John A. Potucek II

Attorney General of Kansas — Opinion
June 30, 2008.

Re: State Boards, Commission and Authorities — State Lottery — Kansas Lottery Act; Kansas Expanded Lottery Act; Restrictions on State and Local Officials; Penalties; Use of Official Authority to Influence the Decision of the Lottery Gaming Facility Review Board

Synopsis:

The provision in the Kansas Expanded Lottery Act prohibiting a local official from using his or her official authority to influence or attempt to influence the decision of the Lottery Gaming Facility Review Board (Review Board) should be interpreted to apply to members of a governing body of a city or county where a gaming facility may be
located. To the extent that the conclusion in Attorney General Opinion No. 2007-33 differs, it is hereby withdrawn.

Whether a local official uses his or her official authority to influence or attempt to influence the decision of the Review Board will be a question of fact. However, while a local official may testify concerning the process the governing body used in endorsing applicants and the substance of the endorsement decisions, he or she cannot express a personal opinion regarding the merits of the contracts under consideration by the Review Board, including which proposed contract should be selected for the gaming zone at issue.

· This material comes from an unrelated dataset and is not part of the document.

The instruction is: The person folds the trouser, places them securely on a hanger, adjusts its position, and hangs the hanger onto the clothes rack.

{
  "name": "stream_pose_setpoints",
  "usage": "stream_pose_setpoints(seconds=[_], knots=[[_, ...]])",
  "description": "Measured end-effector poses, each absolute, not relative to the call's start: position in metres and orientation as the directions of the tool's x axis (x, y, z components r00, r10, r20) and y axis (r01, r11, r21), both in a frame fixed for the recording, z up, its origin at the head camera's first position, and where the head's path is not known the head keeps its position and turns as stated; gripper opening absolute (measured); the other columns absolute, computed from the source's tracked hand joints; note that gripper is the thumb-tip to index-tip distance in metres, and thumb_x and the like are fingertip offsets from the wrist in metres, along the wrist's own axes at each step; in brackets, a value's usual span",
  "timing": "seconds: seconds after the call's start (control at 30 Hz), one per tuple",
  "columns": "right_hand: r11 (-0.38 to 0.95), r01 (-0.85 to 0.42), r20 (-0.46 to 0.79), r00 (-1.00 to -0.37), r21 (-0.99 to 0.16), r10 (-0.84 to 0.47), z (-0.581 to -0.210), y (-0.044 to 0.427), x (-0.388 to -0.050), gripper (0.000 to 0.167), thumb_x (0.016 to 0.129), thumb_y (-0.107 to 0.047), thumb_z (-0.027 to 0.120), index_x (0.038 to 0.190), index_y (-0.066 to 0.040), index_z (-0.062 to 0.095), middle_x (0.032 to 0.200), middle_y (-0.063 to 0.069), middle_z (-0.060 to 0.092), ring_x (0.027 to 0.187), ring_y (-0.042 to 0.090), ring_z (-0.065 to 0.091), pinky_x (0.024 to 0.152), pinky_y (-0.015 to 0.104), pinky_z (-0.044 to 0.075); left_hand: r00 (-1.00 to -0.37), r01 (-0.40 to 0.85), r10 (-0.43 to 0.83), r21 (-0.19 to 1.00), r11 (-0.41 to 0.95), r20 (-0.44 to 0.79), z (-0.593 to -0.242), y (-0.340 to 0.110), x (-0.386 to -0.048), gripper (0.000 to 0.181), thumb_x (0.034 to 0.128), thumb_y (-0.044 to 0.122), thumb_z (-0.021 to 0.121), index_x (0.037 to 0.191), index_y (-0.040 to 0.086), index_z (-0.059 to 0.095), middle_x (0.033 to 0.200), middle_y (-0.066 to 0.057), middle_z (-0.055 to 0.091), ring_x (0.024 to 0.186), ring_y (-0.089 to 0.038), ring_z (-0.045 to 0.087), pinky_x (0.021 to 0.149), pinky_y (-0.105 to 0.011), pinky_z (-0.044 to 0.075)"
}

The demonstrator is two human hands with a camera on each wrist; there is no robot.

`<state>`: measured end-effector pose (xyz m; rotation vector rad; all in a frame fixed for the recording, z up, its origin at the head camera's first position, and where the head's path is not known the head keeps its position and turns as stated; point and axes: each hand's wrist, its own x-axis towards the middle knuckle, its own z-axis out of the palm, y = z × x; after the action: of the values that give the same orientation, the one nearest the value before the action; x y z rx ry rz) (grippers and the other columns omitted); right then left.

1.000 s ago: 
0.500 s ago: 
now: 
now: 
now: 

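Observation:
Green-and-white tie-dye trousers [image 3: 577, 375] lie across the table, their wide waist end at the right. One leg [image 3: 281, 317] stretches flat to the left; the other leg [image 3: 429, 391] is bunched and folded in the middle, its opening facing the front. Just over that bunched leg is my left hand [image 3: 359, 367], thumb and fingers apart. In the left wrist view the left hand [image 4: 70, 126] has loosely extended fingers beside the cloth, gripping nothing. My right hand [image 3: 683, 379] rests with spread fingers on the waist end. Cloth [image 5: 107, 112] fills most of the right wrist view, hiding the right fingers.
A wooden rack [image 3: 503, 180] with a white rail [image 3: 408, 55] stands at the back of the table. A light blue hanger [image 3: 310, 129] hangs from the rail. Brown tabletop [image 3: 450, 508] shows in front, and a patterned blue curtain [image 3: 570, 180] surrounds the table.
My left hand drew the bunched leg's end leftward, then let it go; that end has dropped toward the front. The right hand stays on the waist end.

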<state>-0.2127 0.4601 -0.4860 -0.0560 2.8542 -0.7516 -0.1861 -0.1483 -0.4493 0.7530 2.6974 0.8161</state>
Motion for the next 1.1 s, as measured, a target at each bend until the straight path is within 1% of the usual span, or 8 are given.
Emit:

Finally, there may be criminal culpability for an individual county commissioner and his or her agent if the latter attempts to do what the commissioner is prohibited from doing. However, as the prohibition does not apply to the governing body itself, a representative of the governing body or an attorney retained by the latter may express the opinion of the body regarding the merits of the contracts and which contract should be selected for a particular gaming zone. Cited herein: K.S.A. 21-3205; 21-3302; K.S.A. 2007 Supp. 74-8702, 74-8734, 74-8736, 74-8762.

* * *
Stephen N. Six, Attorney General

John A. Potucek II Sumner County Counselor 601 North Washington Wellington, Kansas 67152

Dear Mr. Potucek:

As Sumner County Counselor, you inquire how the provision in the Kansas Expanded Lottery Act (KELA) prohibiting a “state or local official” from influencing or attempting to influence, by use of official authority, the decision of the Lottery Gaming Facility Review Board (Review Board)[1] will affect Sumner County commissioners in the upcoming Review Board hearings concerning which of three lottery gaming facility management contracts[2] “best maximizes revenue, encourages tourism and otherwise serves the interests of the people of Kansas”.[3] You pose specific questions concerning a county commissioner’s ability to testify and whether a representative of the governing body or an attorney retained by the latter may do so without violating the prohibition.

The Review Board
The KELA authorizes the Kansas Lottery Commission (Lottery Commission) to operate one lottery gaming facility (gaming facility) in each of four gaming zones in the state.[4] The south central Kansas gaming zone is comprised of Sedgwick and Sumner counties.[5] As Sedgwick County voters did not approve the operation of a gaming facility in Sedgwick County, the Lottery Commission will operate the gaming facility in Sumner County.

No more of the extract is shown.